The national subsidy for school milk will be retained, junior DEFRA minister Lord Bach announced on Friday 13 January.

Lord Bach said: “Along with my colleagues from the Department for Education and Skills and the Department of Health I have considered all relevant factors including the recommendations in the recent report. We have agreed that the scheme has a valuable role to play and should remain unchanged. “

The EU subsidy on school milk was reduced in 2000. Since 1st January 2001 the UK government has provided national aid to supplement the EU subsidy.

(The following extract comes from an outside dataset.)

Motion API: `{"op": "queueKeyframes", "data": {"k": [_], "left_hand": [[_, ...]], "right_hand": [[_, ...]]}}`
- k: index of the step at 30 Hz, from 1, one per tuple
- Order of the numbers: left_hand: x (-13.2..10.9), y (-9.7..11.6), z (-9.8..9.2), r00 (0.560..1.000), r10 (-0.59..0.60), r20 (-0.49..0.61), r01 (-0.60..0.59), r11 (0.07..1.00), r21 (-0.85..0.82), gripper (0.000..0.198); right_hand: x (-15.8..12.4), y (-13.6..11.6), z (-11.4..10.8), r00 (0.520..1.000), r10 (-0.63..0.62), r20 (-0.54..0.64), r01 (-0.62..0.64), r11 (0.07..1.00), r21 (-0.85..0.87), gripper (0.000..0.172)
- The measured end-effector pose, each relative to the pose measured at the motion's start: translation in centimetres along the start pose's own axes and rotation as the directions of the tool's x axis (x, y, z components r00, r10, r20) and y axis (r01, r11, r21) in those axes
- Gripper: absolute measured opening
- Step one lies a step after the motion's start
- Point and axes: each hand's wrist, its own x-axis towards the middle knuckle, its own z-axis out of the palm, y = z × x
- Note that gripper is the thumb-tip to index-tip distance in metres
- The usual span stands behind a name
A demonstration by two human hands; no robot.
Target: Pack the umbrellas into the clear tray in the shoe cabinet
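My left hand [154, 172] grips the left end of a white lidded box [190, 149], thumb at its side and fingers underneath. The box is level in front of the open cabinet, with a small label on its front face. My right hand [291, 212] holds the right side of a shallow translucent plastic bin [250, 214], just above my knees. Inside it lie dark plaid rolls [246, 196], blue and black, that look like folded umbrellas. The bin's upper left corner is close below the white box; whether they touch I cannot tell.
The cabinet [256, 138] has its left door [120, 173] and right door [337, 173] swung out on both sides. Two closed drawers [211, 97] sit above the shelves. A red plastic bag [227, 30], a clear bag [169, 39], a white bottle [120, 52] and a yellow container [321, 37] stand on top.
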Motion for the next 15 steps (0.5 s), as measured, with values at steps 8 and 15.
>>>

The government provides an annual maximum of £1.5m in England, funded jointly by DEFRA, Department for Education and Skills and the Department of Health. 

It had been feared that following a report by economic consultants London Economics that the subsidy would be withdrawn.

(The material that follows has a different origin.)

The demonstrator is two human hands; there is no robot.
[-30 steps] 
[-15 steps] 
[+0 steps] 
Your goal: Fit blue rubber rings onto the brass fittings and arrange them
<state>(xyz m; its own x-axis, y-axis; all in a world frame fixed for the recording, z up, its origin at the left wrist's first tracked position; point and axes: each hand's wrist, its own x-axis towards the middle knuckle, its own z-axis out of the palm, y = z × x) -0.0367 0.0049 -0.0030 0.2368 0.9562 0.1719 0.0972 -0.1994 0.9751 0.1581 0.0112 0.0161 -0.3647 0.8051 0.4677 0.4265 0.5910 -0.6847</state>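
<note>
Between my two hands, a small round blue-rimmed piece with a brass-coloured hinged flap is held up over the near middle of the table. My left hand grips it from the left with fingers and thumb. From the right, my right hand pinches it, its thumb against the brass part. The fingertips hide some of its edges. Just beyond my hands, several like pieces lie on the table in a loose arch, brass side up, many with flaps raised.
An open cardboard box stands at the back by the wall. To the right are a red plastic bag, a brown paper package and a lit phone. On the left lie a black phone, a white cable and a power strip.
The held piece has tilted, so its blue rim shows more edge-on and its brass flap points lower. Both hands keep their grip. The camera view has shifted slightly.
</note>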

The report concluded that the funds were an inefficient use of public money.

This money, it said, would be better directed at a promotional campaign to improve awareness amongst children of the nutritional benefits of milk.

James Withers, communications director at NFU Scotland welcomed the announcement, but asked Labour to fulfil its promise made in 1997 of free school milk for children in Scotland.

“Common sense has won the day.  Of course it’s important that the scheme is efficient, but for NFUS this was always about far more than the £1.5 million budget.  It was about the government’s commitment to its own health campaigns.  

“I am pleased that the health and education departments weighed in on this issue, proving that talk of joined-up government is not always rhetoric.  I suspect the embarassment factor of ‘milk snatcher’ headlines and the significant and immediate backlash from the industry was the reason we’ve just had one of the shortest government reviews I can think of.

“The fact is the school milk scheme works and is more important now than ever given the country’s woeful health record.  However, I don’t think this should be considered the end of the whole issue.  The take-up of the scheme across Scotland remains patchy. 

“When labour came to power, they pledged to re-introduce free school milk to all schools.  Nine years later and we’re still waiting for that commitment to be fully honoured.”